SOCIAL NETWORKING website Bebo, which has about one million active users in Ireland, was sold yesterday to the Time Warner subsidiary AOL for $850 million (€545 million) in cash, writes Ciaran Hancock, Business Affairs Correspondent.
Venture capital group Balderton Capital will net $140 million from the sale of its 15.7 per cent stake in Bebo. Balderton was represented on the board of Bebo by Irishman Barry Maloney.
Balderton invested $15 million in Bebo in May 2006. The sale has earned it more than nine times its original investment in less than two years.
"We're delighted to get it done," Mr Maloney told The Irish Times. "It was a pretty quick exit for us so we're delighted with the result."
He said the windfall would be returned to the investors in the Balderton fund that invested in Bebo.
The sale of Bebo is the latest in a long list of major deals involving social networking websites.

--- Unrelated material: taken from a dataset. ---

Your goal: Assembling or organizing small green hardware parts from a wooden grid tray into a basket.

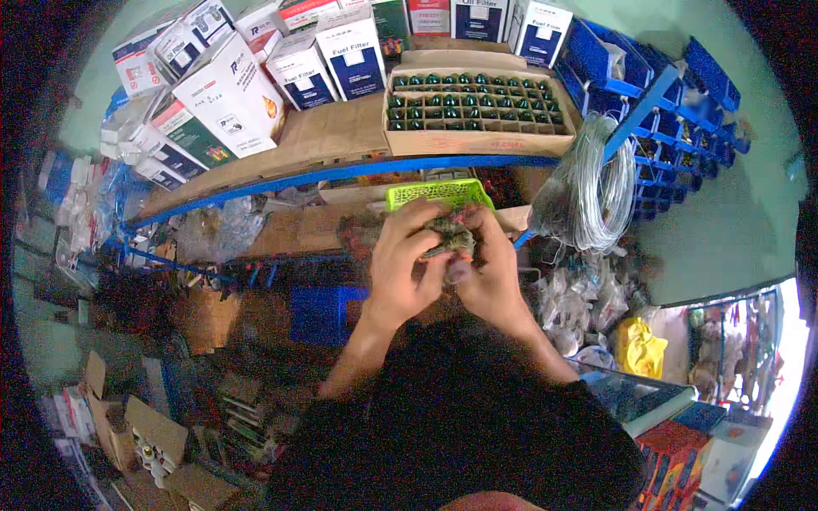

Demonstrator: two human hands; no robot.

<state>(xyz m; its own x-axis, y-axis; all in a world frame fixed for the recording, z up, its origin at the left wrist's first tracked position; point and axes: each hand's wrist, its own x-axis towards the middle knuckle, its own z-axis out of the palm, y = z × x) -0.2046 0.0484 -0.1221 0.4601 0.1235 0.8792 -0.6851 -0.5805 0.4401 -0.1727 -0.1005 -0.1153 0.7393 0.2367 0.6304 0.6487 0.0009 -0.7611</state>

News Corp, which is controlled by Rupert Murdoch, paid $580 million for MySpace in 2005.
Microsoft, meanwhile, took a 1.6 per cent stake in Facebook for $240 million last year.
The AOL deal will net Bebo founders Michael and Xochi Birch a significant windfall.
They founded Bebo in July 2005 and have developed the business into one of the largest social networking sites in the world. They will continue to have an involvement with the business.
Bebo employs just 100 people at offices in the UK, San Francisco (where its head office is located) and Texas.
Joanna Shields, Bebo's president, will continue to run the company after the deal has been completed - this is expected to take about 30 days.
Bebo has global membership of more than 40 million people, with 11.4 million of those in the UK. Users spend an average of 33 minutes per session on the website.
It is one of the top social networks in Britain and the market leader in Ireland and New Zealand, but it has yet to crack the US market where MySpace and Facebook are the top two social networking websites.
Mr Maloney said he took the decision to invest in Bebo having seen his three teenage daughters actively use the website.
"I saw how focused they were when they started to become Bebo users," he said. "I don't think I would have looked at it otherwise." Mr Maloney said he never used the website himself. "I promised them [ my daughters] not to have my own website and stuck to that promise."
The Bebo stake was held by Balderton's second fund, which has invested about $375 million in a range of companies.
Balderton's other investments include Irish pay television broadcaster Setanta Sports and Payzone, the Dublin-based electronic payments and ATM company.
The purchase of Bebo comes at a time when AOL is transforming itself from a dial-up internet provider to an online advertising house. Reports have suggested that its parent company Time Warner might spin off AOL.